Distance calculations require selection of a comparison method (to determine which sequences to compare) and a distance map (to determine the weight of a mismatch between any two sequences).

Comparison methods include:

  1. root: the root and all nodes in the tree (the previous default for all distances)

  2. ancestor: each tip from a current season and its immediate ancestor (optionally, from a previous season)

  3. pairwise: all tips pairwise (optionally, all tips from a current season against all tips in previous seasons)

Ancestor and pairwise comparisons can be calculated with or without information about the current season. When no dates are provided, the ancestor comparison calculates the distance between each tip and its immediate ancestor in the given tree. Similarly, the pairwise comparison calculates the distance between all pairs of tips in the tree.

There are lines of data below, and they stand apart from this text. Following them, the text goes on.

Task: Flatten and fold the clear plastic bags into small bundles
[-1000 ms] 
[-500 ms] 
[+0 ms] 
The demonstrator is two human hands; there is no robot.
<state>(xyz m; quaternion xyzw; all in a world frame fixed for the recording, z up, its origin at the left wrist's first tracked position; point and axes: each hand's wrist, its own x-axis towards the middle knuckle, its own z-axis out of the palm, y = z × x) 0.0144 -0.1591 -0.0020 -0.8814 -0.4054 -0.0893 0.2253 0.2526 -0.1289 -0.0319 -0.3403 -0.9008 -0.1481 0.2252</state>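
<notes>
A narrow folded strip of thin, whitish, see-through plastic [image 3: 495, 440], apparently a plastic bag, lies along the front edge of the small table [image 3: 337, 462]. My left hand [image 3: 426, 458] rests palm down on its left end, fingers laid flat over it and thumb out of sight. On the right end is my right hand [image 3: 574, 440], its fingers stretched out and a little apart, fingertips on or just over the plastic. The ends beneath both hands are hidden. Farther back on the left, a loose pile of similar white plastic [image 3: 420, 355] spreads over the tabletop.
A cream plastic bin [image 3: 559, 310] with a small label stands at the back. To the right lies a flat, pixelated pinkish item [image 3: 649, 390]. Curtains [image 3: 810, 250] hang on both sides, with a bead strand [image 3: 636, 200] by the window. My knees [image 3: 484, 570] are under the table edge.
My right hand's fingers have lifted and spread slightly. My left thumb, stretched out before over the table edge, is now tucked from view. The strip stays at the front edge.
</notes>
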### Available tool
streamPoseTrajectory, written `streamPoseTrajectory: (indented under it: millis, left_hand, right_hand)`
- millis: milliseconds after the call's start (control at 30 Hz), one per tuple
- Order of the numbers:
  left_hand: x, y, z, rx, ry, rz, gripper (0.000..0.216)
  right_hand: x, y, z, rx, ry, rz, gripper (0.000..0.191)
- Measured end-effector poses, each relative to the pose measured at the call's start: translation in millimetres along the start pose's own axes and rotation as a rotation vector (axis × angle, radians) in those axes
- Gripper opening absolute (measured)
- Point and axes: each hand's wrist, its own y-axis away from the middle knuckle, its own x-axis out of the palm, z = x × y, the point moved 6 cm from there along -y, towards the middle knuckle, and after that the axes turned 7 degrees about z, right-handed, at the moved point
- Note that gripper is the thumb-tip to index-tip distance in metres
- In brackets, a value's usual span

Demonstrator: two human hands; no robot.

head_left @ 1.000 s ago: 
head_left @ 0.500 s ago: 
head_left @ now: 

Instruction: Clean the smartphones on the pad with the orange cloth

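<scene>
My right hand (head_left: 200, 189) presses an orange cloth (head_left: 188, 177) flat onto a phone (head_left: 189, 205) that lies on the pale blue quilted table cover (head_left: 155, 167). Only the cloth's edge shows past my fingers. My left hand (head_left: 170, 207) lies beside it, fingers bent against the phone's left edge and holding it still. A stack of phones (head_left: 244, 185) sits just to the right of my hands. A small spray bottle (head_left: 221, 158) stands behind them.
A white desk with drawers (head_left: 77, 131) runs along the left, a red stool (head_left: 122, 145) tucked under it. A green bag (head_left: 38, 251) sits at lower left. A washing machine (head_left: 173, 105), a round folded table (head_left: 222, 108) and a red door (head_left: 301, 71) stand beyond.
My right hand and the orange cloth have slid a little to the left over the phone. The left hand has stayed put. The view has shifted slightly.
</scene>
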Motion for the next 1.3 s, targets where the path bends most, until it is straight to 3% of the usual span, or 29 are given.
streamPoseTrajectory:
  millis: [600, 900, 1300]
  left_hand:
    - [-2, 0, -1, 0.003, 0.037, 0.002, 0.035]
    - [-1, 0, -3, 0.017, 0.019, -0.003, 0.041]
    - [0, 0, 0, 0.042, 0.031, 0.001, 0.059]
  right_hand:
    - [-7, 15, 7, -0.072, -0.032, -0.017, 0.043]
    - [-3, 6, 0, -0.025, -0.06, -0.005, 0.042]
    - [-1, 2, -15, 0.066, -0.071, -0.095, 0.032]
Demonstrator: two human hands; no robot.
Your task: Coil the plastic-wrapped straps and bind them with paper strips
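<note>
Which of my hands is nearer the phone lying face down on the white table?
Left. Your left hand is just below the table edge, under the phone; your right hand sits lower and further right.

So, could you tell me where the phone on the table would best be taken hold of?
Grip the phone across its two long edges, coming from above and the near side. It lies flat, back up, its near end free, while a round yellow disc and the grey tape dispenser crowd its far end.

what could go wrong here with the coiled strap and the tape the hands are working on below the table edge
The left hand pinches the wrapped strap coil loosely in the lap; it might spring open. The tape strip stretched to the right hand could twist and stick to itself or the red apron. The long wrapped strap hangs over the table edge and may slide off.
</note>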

When the user provides a “latest date”, all tips sampled after that date belong to the current season and all tips sampled on that date or prior belong to previous seasons. When this information is available, the ancestor comparison calculates the distance between each tip in the current season and its last ancestor from a previous season. The pairwise comparison only calculates the distances between tips in the current season and those from previous seasons.

When the user also provides an “earliest date”, pairwise comparisons exclude tips sampled from previous seasons prior to the given date. These two date parameters allow users to specify a fixed time interval for pairwise calculations, limiting the computationally complexity of the comparisons.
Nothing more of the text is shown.